Projection vers la CEDEAO, pivot de l’intégration continentale
Au-delà de la relation bilatérale, Tunis ambitionne de faire de sa façade méditerranéenne une plateforme d’accès à la CEDEAO pour son industrie pharmaceutique et son savoir-faire dans le BTP. Le Nigeria, acteur majeur du bloc ouest-africain, trouve dans l’expertise tunisienne un partenaire susceptible d’optimiser la chaîne de valeur régionale, de la conception d’hôpitaux modulaires à la fabrication de composants d’éoliennes côtières. Selon une note interne du secrétariat de la Zone de libre-échange continentale africaine, la réussite de ce couple Nord-Ouest pourrait servir de « démonstrateur » à l’intégration, à l’heure où plusieurs économies cherchent des relais de croissance hors matières premières.
Quel écho pour la jeunesse congolaise en quête d’opportunités ?
Observée depuis Brazzaville, cette convergence Tunisie–Nigeria offre un laboratoire grandeur nature dont peuvent s’inspirer nos entrepreneurs de vingt à trente-cinq ans.
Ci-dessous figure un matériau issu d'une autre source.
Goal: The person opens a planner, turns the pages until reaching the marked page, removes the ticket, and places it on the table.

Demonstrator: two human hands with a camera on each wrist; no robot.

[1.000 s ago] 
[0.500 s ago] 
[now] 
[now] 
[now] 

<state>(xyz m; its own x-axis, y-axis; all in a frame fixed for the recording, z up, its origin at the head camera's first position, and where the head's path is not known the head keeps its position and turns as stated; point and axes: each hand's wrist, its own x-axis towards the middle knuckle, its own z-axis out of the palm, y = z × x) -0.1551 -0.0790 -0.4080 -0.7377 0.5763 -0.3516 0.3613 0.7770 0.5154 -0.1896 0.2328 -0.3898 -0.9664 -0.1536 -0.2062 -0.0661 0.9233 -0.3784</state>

Accéder à des chaînes d’approvisionnement plus diversifiées, bénéficier de transferts de technologie en santé numérique ou négocier des stages au sein des start-up labellisées par le Tunisia Africa Business Council devient soudain envisageable. « La coopération sud-sud cesse d’être une rhétorique ; elle s’incarne dans des protocoles que nous pouvons rejoindre », analyse la consultante congolaise Diane Loukakou, invitée comme observatrice au forum. À elle seule, cette perspective justifie que nos incubateurs et nos universités tissent dès maintenant des passerelles académiques avec Tunis et Lagos, afin de ne pas manquer le train d’une Afrique qui apprend à compter d’abord sur elle-même.